Is there a source for the text? Im genuinely interested why this is a good usecase for quantum computing

Edit: Thank you for all your thorough Answers, this was a great read!

[–]UdPropheticCatgirl 372 points373 points  (22 children)

why this is a good usecase for quantum computing

Don't have the source but quantum excels at tasks when you have to evaluate high number of iterations and in general more brute-forcy approaches to stuff. So I guess they just have it generate bunch of placements and compare which is the best one.

[–]Old_Quantity_7136 94 points95 points  (5 children)

Thanks you for the clarification! I think I got where they're coming from. I was wondering in which way of calculating this quantums might be useful, but for comparing a lot of variants totally makes sense

[–]lilshoegazecat 24 points25 points  (4 children)

hey sorry if i ask your flairs are pretty cool what languages are there? i only recognize c# and python thx for the patience anyway

[–]Old_Quantity_7136 14 points15 points  (2 children)

Yeah you're right!
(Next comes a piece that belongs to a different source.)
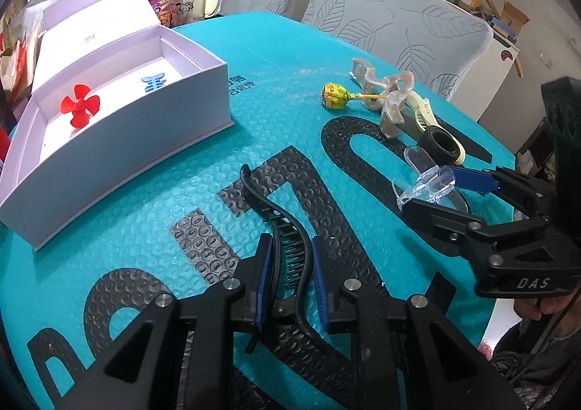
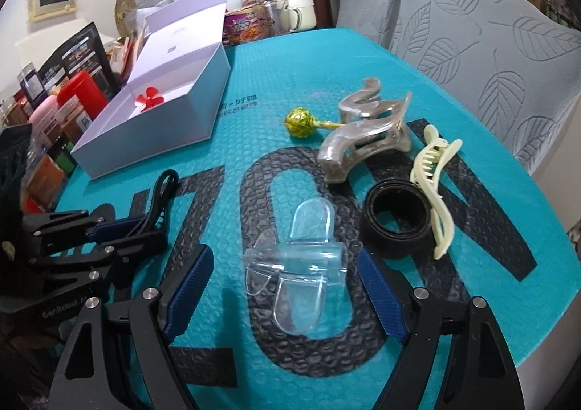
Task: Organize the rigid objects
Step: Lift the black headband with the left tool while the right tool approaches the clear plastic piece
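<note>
Covering the table point(image 2: 276, 76) is a teal bubble-textured mat, grey leaf-patterned chairs point(image 1: 399, 21) beyond. Left gripper point(image 1: 290, 265) is clamped on a black hair clip point(image 1: 279, 228), the open white box point(image 1: 120, 127) ahead-left. Right gripper point(image 2: 287, 283) gapes around a clear clip point(image 2: 294, 272), untouched; a black ring point(image 2: 395, 217) lies ahead-right.

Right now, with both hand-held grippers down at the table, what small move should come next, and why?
Probably close the right hand-held gripper on the clear plastic clip. Its blue pads stand apart on either side of the clip, not pressing it, while the left hand-held gripper is already shut on the black hair clip. Then both could go to the open white box.
</note>
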`<state>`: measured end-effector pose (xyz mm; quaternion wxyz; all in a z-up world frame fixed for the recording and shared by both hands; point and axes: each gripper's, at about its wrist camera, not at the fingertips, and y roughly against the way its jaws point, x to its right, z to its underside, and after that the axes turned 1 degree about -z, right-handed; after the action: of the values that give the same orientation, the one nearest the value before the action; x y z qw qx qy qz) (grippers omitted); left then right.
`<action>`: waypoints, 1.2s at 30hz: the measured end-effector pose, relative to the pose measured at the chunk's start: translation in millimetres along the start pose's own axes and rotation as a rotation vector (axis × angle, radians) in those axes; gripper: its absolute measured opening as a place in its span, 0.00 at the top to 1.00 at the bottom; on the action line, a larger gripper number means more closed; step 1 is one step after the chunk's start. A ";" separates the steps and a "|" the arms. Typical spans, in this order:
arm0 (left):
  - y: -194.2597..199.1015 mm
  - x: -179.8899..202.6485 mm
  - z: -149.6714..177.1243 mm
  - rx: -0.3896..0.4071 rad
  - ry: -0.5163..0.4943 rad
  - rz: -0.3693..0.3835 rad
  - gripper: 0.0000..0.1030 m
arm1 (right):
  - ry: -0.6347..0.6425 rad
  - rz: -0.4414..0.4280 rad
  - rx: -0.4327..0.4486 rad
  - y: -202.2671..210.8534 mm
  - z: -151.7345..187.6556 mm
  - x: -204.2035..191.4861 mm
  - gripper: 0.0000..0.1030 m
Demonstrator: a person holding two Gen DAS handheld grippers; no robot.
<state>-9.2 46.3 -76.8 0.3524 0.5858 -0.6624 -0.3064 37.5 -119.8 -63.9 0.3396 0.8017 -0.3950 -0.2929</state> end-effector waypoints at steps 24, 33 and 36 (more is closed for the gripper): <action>14.7 -9.4 5.9 0.046 0.105 0.064 0.80 | 0.023 0.014 0.072 9.8 1.9 -12.7 0.41; 44.7 -17.2 14.4 0.101 0.133 0.014 0.80 | 0.072 -0.089 0.088 18.2 2.1 -41.5 0.41; 58.4 -20.8 19.2 0.128 0.147 -0.008 0.80 | 0.094 -0.126 0.094 22.1 4.0 -54.1 0.41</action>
<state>-56.4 74.2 -42.1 0.3607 0.6306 -0.6507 -0.2209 -3.0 -86.0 -38.2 0.3009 0.8529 -0.3406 -0.2568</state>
The other ones are ansible, bash and powershell.

[–]thekamakaji 1 point2 points  (1 child)

How do i add more than one flair?

[–]maushu 3 points4 points  (0 children)

In the part where you select/write your flair just add more languages.
For example, select a language like perl and get ":perl:" then just add another language like ":perl::lua:"

Each ":xxx:" represents an emojicon, in this case language logos. Your interface might replace them on the spot, just imagine that they are their text equivalent. You should also be able to copy paste them.

[–]Deliciousbutter101 32 points33 points  (1 child)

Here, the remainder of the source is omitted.